As you read your textbook, you may really be enjoying yourself. On the other hand, on a few pages you might start to feel a nasty, tickling sense creeping up your spine: the sense that you can’t possibly understand what you’re reading. Here’s my two-word piece of advice:
Don’t panic! The truth is that your textbooks are written to be read differently by people at many different stages of their education. Some parts of this week’s chapters should be pretty easy to understand, but some parts of them are written at a level I don’t expect you to understand (although you just might understand them perfectly, too). Let me set your mind at ease by describing a few sections of this week’s reading that I wouldn’t worry about too much:
- In Chapter 2 of Christina Prell’s text, pay attention to the broad strokes of the history of the development of social networks. Don’t worry too much about figuring out what technical terms like “n-clique” or “ERGMs” mean yet. We’ll return to some of these, like the “n-clique,” later on this semester.
- In the Hansen text, don’t worry too much about telling the difference between the different kinds of centrality (degree centrality, betweenness centrality, closeness centrality, and eigenvector centrality). We’ll get to those distinctions later on in the semester. Consider pp. 40-41 to be a teaser and move on.

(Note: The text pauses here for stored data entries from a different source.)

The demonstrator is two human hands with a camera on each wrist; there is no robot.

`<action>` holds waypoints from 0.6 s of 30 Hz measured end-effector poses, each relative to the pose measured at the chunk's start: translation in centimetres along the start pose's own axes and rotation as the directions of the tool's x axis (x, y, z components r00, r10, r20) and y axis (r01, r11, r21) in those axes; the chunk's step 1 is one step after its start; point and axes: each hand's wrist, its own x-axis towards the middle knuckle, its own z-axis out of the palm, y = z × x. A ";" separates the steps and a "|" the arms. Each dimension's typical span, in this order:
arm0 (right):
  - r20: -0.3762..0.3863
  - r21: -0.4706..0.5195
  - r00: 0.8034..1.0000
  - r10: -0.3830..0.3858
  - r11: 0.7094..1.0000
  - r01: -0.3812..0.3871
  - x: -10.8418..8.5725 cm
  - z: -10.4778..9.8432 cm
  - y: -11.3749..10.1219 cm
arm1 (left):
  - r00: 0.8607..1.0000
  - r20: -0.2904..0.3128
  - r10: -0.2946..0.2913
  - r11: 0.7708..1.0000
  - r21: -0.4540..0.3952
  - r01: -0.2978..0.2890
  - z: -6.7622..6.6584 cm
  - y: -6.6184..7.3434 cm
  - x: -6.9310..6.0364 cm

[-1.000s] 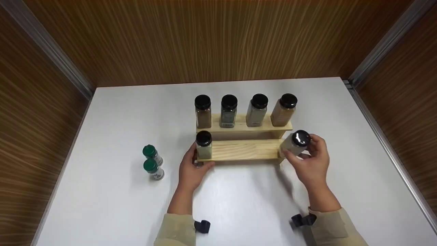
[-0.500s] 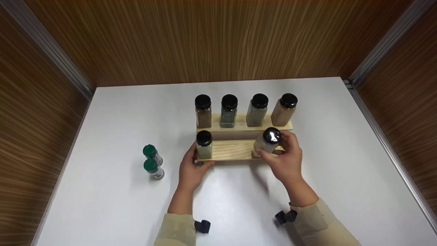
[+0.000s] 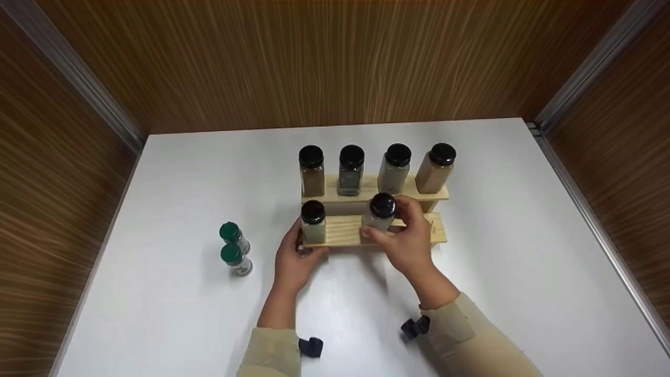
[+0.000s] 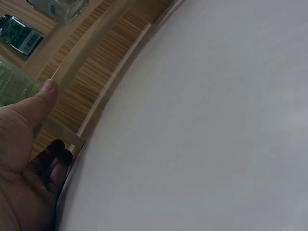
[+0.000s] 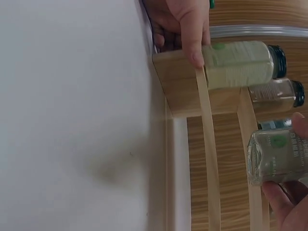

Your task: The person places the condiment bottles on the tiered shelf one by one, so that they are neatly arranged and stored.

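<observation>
My right hand (image 3: 411, 243) pinches a clear spice jar (image 3: 376, 222) with a black lid between thumb and fingers. It is over the middle of the lower shelf; in the right wrist view the jar's base (image 5: 255, 159) is apart from the shelf board. My left hand (image 3: 292, 266) grips the left end of the two-tier wooden spice rack (image 3: 343, 230), thumb on the front edge of the lower shelf. Right above that thumb, a jar of pale green contents (image 3: 314, 233) stands at the lower shelf's left end.
Along the upper shelf stand several black-lidded jars, from a brown one (image 3: 313, 182) at left to an orange-brown one (image 3: 434, 175) at right. Two small green-capped bottles (image 3: 234, 251) stand on the white table (image 3: 178, 303) at left. Wood-grain panels (image 3: 335, 63) enclose the back and sides.
My right hand has carried the jar leftward, from the lower shelf's right end to about its middle. The left hand and the rack have stayed put.
</observation>
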 end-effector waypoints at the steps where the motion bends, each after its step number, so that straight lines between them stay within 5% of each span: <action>1: 0.006 0.000 1.000 0.002 1.000 -0.002 0.0 0.3 0.0 | 1.000 0.000 0.000 1.000 0.001 0.000 0.0 0.0 0.0; 10: 0.068 0.055 0.997 0.043 0.997 -0.047 0.0 2.7 0.1 | 1.000 -0.011 0.018 0.999 -0.026 -0.018 0.1 -0.1 -0.1; 18: 0.089 0.006 0.992 0.089 0.996 -0.090 -0.3 3.8 0.3 | 0.999 -0.013 0.033 0.999 -0.013 -0.033 0.3 0.1 -0.2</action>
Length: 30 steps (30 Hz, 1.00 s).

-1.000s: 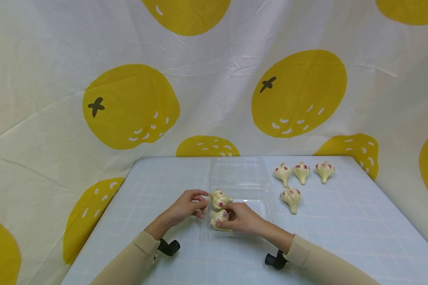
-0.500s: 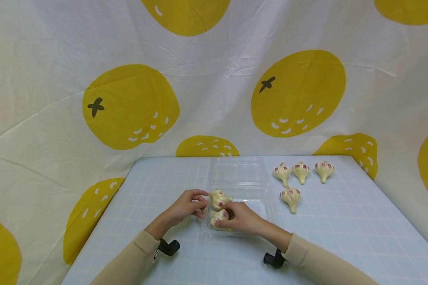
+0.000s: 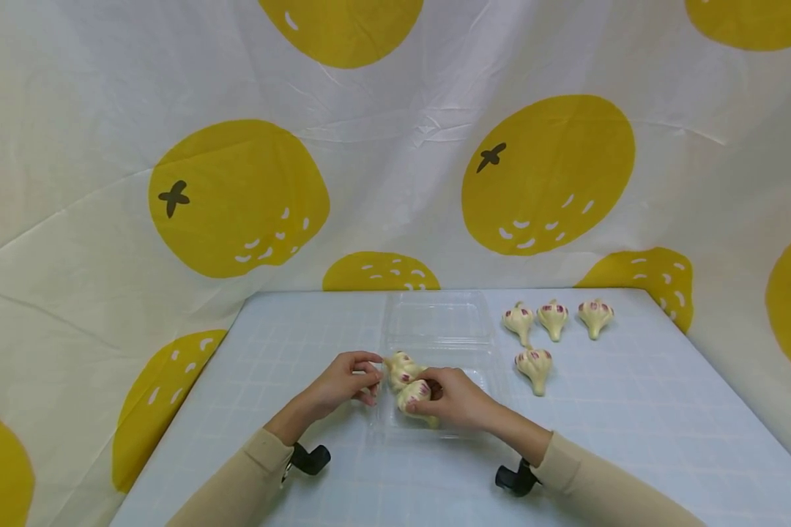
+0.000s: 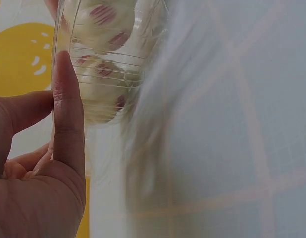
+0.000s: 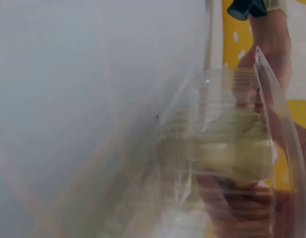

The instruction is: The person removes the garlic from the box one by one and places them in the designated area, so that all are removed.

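Observation:
A clear plastic clamshell container (image 3: 484,432) lies with its lid folded back, holding two cream garlic bulbs with purple marks. My right hand (image 3: 461,399) reaches in from the right and grips the near garlic bulb (image 3: 413,395) between thumb and fingers. Its stem points toward the near right. Behind it, the far garlic bulb (image 3: 402,369) lies against the left side of the container. My left hand (image 3: 344,377) is at the left wall, its fingers (image 4: 68,114) lightly bent and touching the rim and outer side. Through the plastic in the right wrist view, a garlic bulb (image 5: 237,148) appears blurred.
The transparent lid (image 3: 440,318) lies flat behind the container. To the right on the light blue checked cloth (image 3: 633,424) are a single garlic bulb (image 3: 534,368) and a row of three, with one garlic bulb (image 3: 595,317) farthest right. A lemon-print curtain (image 3: 395,146) hangs behind.
The near garlic bulb, in my right hand, has shifted slightly right and turned, its stem swinging toward me. My left hand stays at the container's left wall.

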Each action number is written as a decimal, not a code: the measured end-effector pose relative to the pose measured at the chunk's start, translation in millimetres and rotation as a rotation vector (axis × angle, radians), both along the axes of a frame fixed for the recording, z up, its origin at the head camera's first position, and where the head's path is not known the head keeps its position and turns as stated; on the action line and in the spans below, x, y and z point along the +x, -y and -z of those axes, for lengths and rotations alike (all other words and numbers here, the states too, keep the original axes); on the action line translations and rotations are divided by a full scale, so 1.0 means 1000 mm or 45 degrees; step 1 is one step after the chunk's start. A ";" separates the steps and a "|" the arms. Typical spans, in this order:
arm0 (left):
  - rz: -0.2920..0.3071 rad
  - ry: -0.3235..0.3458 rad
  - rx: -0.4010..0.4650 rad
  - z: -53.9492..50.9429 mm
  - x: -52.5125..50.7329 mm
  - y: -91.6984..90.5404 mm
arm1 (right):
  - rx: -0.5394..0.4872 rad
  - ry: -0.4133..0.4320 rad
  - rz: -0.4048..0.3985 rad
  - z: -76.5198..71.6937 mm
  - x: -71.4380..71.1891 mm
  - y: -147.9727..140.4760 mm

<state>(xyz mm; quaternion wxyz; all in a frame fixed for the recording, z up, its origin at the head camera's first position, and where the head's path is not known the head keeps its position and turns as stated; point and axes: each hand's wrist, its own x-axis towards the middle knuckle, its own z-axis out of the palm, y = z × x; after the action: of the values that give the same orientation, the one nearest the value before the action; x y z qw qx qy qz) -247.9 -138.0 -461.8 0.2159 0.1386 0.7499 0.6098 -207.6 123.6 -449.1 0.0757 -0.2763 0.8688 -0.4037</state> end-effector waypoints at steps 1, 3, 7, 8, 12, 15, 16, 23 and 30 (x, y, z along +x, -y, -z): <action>-0.002 0.000 -0.001 -0.001 0.000 0.000 | -0.007 0.007 0.005 -0.002 0.000 -0.002; -0.005 -0.002 -0.004 -0.001 0.000 0.000 | -0.018 0.012 0.016 -0.005 0.000 -0.007; -0.015 0.002 -0.008 -0.003 0.000 0.000 | -0.022 0.017 0.042 -0.010 -0.001 -0.020; -0.016 0.002 -0.009 -0.003 0.000 0.000 | -0.021 0.014 0.046 -0.011 -0.001 -0.024; -0.008 -0.017 -0.009 -0.005 0.000 0.001 | -0.026 -0.008 0.066 -0.015 -0.001 -0.038; -0.002 -0.026 -0.006 -0.006 0.000 0.001 | -0.026 -0.032 0.078 -0.018 -0.002 -0.047; -0.005 -0.019 -0.006 -0.006 0.000 0.001 | -0.016 -0.039 0.089 -0.019 -0.002 -0.050; -0.003 -0.008 -0.009 -0.005 0.002 0.001 | 0.015 -0.029 0.185 -0.025 0.000 -0.069; 0.006 -0.002 -0.007 -0.006 0.003 0.000 | -0.020 -0.006 0.241 -0.033 -0.001 -0.089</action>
<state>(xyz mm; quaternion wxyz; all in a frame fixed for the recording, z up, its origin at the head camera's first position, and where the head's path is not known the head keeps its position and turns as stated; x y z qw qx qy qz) -244.9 -138.3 -456.2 0.2171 0.1403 0.7513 0.6072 -208.2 212.6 -415.8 0.0329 -0.1947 0.8880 -0.4152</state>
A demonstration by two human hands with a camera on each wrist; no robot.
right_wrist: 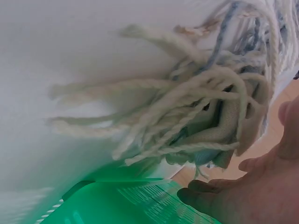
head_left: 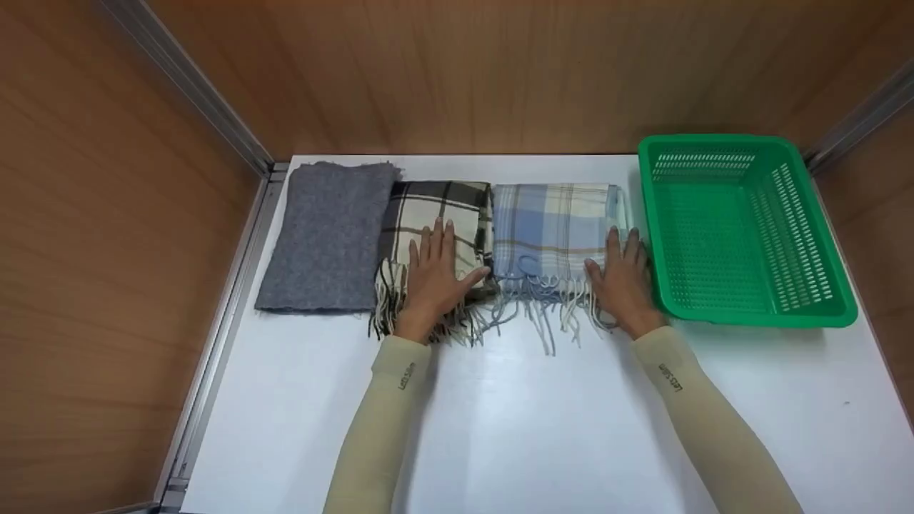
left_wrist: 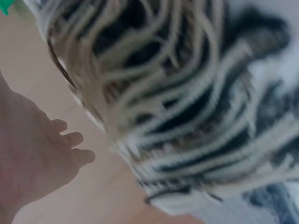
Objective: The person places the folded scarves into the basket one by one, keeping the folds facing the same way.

This is a 300-level course, and that means that we’re working with some high-level reading. It’s important for you to dive into this stuff, because once you graduate you should be fairly comfortable with reading at this level — but as an undergraduate I know that technical reading can be uncomfortable. Remind yourself that this is the discomfort of stretching yourself and growing as a learner, but also give yourself a break from time to time! As we head through the course, there will occasionally be passages that drive you mad. Put down the book, step away, get a drink of water, pick up the book and try again. If you just can’t understand a passage, post a comment to the relevant lecture or send me an e-mail message asking about it, and I’ll be glad to help clarify.
I’d like to know directly from the source — you — about how your experience in the class so far is going. How comfortable are you with the textbook readings? With the online lectures? With the syllabus? What’s going well and not so well for you? Here’s your chance to let me know — fill out this anonymous poll:
Thanks for letting me know. I’m always glad to hear if things are going well, but I’m especially glad when someone lets me know about a problem, because then we can start thinking about how to resolve it.
Sorting out Network Terminology
One of the features of a new field is that the language for describing that field hasn’t been completely sorted out. Because social network analysis is relatively new, people use a lot of synonyms to refer to the same idea. Learning those synonyms can be a bit of a headache, but it’s important if you want to be understand social network research.
The Prell and Hansen introductory chapters do a pretty good job of introducing the basic vocabulary of social networks, but there are a few points on which they’re a bit vague. Let’s review them here:
1. “Actors,” “Dots,” “Points,” “Nodes,” “Vertices,” “Agents,” and “Individuals” all refer to the same thing: the individual unit that does communicating in a social network.
2. “Arcs,” “Edges,” “Lines,” “Ties,” and “Connections” all refer to the same thing: the communication that happens in a social network. Most often, we just call these ties, but it’s important to know the synonyms.
There are two different kinds of ties: “directed” and “undirected.” Undirected ties have no arrowheads and occur when the connection being described has no particular direction between the two connected nodes. For instance, we might draw an edge between Node A and Node B if the connection between them is “has lunch together.”
On the other hand, directed ties have arrowheads indicating the direction of a relationship between two nodes. For instance, we might represent an arc from Node A to Node B by drawing an arrow originating with Node A and pointing to Node B, to represent the idea that Node A “likes” Node B or “shoots a spitball at” Node B.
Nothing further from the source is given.